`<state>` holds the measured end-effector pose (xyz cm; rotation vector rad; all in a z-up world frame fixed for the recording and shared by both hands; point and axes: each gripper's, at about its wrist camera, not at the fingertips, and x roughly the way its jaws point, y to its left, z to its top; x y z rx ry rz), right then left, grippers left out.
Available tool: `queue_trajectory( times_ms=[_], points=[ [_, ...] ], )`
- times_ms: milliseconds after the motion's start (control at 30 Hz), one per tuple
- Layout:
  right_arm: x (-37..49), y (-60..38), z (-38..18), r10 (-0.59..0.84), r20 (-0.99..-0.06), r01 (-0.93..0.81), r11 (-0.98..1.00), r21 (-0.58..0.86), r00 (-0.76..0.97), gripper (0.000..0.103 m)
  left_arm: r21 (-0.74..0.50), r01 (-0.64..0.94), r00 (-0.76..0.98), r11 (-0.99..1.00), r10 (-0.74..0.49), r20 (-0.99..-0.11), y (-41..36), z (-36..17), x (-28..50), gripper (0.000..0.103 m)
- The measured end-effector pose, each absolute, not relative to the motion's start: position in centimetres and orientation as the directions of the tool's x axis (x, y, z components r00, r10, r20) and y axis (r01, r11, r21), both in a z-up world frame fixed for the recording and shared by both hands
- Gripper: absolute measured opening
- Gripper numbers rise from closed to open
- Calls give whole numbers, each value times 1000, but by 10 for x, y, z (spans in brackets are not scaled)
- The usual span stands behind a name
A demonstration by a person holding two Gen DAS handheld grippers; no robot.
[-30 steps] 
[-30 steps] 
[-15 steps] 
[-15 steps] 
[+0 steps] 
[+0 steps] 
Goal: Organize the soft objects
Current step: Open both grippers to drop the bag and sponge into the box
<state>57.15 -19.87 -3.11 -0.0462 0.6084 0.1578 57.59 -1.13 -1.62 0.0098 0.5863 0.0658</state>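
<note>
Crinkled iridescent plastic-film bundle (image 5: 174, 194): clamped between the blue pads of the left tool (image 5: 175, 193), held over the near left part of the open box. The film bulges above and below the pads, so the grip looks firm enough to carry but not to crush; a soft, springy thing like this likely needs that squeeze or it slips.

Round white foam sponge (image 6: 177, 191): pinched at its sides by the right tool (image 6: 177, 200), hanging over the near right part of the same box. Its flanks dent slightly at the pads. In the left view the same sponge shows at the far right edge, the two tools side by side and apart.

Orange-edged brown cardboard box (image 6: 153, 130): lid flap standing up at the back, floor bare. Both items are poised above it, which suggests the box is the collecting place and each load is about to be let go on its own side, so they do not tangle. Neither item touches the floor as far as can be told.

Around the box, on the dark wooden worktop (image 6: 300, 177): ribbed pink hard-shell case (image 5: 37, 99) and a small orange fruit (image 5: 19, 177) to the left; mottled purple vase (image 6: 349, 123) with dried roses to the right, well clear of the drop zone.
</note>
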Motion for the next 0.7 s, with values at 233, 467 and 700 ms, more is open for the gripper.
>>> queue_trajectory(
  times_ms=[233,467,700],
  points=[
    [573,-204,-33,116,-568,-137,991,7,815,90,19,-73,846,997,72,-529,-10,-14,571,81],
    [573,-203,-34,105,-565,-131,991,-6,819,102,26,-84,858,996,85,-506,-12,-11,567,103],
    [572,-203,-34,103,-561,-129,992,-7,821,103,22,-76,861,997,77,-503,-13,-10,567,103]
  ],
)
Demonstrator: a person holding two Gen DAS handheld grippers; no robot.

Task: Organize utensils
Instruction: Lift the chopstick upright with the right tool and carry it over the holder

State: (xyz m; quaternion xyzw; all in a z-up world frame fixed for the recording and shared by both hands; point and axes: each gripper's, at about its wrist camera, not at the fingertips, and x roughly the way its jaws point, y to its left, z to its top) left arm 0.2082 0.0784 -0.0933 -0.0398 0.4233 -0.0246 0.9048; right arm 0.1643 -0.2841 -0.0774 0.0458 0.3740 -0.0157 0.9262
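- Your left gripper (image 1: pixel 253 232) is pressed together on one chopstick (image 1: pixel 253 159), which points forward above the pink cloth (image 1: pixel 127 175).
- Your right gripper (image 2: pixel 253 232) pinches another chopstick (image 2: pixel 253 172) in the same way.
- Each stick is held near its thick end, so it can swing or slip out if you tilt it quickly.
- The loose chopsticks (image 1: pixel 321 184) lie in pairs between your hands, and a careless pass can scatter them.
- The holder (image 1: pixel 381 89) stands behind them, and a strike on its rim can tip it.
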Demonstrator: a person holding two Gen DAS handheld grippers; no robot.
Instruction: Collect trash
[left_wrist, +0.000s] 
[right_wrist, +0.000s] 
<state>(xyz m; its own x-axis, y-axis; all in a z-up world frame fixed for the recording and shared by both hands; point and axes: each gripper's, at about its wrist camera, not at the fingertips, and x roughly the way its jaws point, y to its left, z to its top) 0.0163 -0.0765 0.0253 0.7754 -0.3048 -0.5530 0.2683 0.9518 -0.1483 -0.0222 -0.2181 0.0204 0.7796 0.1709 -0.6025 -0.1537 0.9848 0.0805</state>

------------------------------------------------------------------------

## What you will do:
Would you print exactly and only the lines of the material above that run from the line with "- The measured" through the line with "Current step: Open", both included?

## Exercise output:
- The measured end-effector pose, each absolute, not relative to the motion's start: position in centimetres and orientation as the directions of the tool's x axis (x, y, z components r00, r10, r20) and y axis (r01, r11, r21), both in a z-up world frame fixed for the recording and shared by both hands
- Gripper: absolute measured opening
- Gripper numbers rise from closed to open
- Calls give whole numbers, each value times 1000, but by 10 for x, y, z (spans in brackets are not scaled)
- The usual span stands behind a name
A demonstration by a person holding two Gen DAS handheld grippers; no robot.
[-30 steps] 
[-30 steps] 
[-15 steps] 
[-15 steps] 
[+0 steps] 
[+0 steps] 
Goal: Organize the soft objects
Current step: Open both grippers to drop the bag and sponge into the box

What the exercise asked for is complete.